Yavuz Sultan Selim zamanında, İran şahı kıymetli mücevherlerle süslü bir
sandık hediye gönderiyor Sultan Selime. Sandık açılıyor. İçinden çeşit
çeşit değerli taşlar, kıymetli atlas, kadife kumaşlar çıkıyor. Fakat bir de
pis bir koku yayılıyor. Dehşet bir koku, herkes burnunu
tıkıyor.Neyse en alttaki bohçadan insan pisliği çıkıyor.. Yani Osmanlıya
acayip bir hakaret!!!!!
Cihan padişahı emir veriyor, herkes düşünsün, buna ince bir şekilde cevap
vermemiz gerekir.
Ve cihan padişahı yine çözümü kendisi buluyor.
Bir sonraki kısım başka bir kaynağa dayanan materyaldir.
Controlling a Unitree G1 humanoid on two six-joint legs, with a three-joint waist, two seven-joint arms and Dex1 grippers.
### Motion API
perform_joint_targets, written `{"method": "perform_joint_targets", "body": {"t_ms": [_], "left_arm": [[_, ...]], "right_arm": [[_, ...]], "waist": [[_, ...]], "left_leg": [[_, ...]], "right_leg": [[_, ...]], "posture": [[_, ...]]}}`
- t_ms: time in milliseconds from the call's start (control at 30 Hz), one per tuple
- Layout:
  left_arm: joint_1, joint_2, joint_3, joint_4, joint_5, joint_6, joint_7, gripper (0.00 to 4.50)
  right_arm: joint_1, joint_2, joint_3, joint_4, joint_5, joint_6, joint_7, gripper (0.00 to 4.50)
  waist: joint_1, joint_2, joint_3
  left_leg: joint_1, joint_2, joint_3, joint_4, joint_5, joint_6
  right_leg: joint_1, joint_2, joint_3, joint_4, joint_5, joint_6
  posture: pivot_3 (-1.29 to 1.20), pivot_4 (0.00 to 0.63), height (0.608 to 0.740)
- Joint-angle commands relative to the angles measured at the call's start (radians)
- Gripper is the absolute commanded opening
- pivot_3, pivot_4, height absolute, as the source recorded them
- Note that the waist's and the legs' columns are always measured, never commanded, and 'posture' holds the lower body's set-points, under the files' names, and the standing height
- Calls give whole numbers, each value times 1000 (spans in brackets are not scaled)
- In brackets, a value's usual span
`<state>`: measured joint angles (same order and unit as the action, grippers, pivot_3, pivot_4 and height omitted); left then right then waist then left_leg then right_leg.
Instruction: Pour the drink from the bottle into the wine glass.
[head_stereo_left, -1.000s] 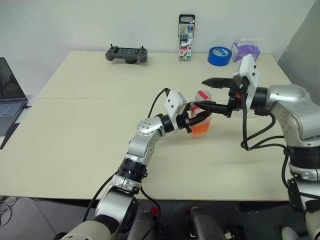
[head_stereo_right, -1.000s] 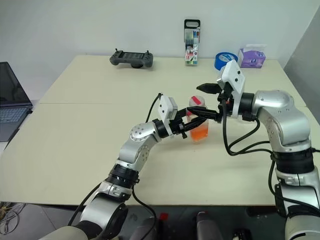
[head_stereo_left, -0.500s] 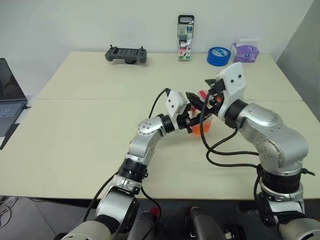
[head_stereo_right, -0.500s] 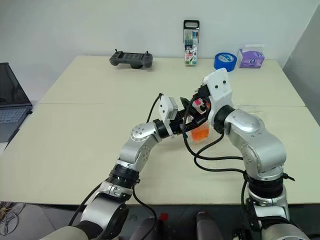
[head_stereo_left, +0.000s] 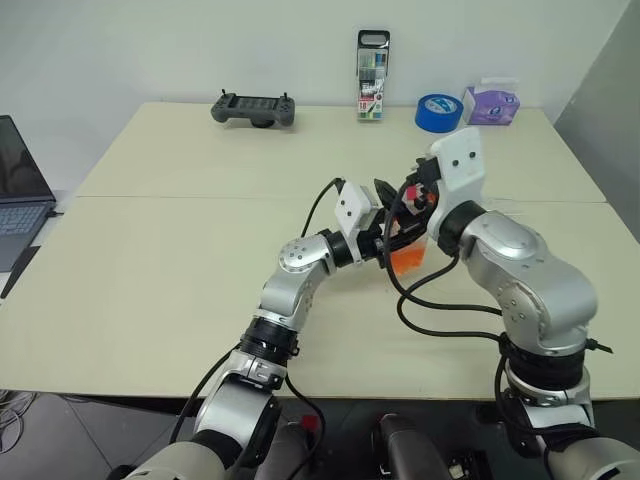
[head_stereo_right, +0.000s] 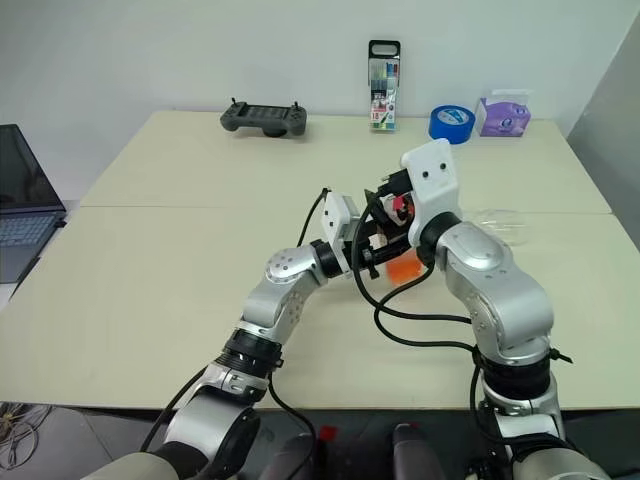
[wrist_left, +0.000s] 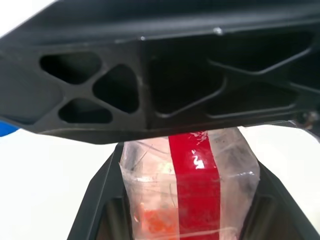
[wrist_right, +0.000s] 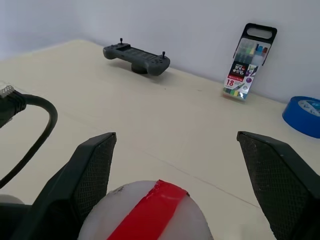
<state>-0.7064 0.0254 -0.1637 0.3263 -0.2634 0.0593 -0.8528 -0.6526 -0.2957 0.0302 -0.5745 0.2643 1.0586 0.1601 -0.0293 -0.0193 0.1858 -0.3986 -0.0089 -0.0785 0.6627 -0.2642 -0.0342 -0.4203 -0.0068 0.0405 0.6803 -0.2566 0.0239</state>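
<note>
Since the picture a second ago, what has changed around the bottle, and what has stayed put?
The right end effector swung in from the bottle's right side, wrist turning, and now straddles the cap, jaws open, nothing gripped. The left end effector stays shut on the bottle, drink inside, nothing poured. The controller, marker pack and tape roll are unmoved.

A grey controller (head_stereo_left: 253, 108) is lying near the table's (head_stereo_left: 150, 260) far edge, well left of a marker pack (head_stereo_left: 372, 76) standing upright. A blue tape roll (head_stereo_left: 438, 111) is sitting just right of the pack, a purple tissue box (head_stereo_left: 491, 101) beside it. A laptop (head_stereo_left: 18, 195) is sitting open at the left edge
</note>
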Motion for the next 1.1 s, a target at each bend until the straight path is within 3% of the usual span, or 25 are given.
{"method": "perform_joint_targets", "body": {"t_ms": [33, 467, 800, 1100], "left_arm": [[-23, 6, 19, -29, -15, -28, -9, 1814], [-31, 15, 21, -13, -14, -34, -13, 1814], [-38, 18, 19, 5, -6, -42, -9, 1814], [-42, 17, 25, 6, -5, -46, -7, 1814]], "right_arm": [[21, -39, -98, -97, 22, 63, 8, 4112], [78, -28, -161, -246, 131, 191, 29, 4112], [118, -59, -131, -264, 153, 182, 51, 4112], [104, -4, -132, -248, 174, 155, 37, 4112]], "waist": [[0, 0, 0], [-1, 0, 0], [-1, 0, 0], [-1, 0, 0]], "left_leg": [[0, 0, 0, 0, 0, 0], [0, 1, 0, 0, 0, 0], [0, 1, 1, 0, 0, 0], [0, 1, 0, 0, 0, 0]], "right_leg": [[0, 0, 0, 0, 0, 0], [0, 2, 0, 0, 0, 0], [0, 2, 0, 0, 0, 0], [0, 2, 0, 0, 0, 0]], "posture": [[0, 150, 740], [0, 150, 740], [0, 150, 740], [0, 150, 740]]}}
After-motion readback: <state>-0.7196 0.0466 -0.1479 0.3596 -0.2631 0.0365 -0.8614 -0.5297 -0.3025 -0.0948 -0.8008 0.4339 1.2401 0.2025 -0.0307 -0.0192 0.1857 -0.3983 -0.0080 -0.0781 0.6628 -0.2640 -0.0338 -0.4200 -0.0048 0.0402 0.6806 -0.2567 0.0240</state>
Aynı şekilde değerli mücevher
ve kumaşlarla
süslü bir sandık hazırlatıyor. İçine o zamanın Osmanlı İstanbul''unda imal
edilen gül kokulu en nadide lokumlardan bir kutu hazırlatıyor, en
altına da küçük bir pusula ve bir satır yazı. Gönderiyor.
Şah sandığı açıyor.
Açtıkça güzel bir koku ve en altta bir kutu lokum. Anlam veremiyorlar tabii.
Bizim elçi yiyor önce, sonra oradakilere ikram ediyor.
Kutunun içindeki pusulayı Şah okuyor:
"Herkes yediğinden ikram eder" !!!!!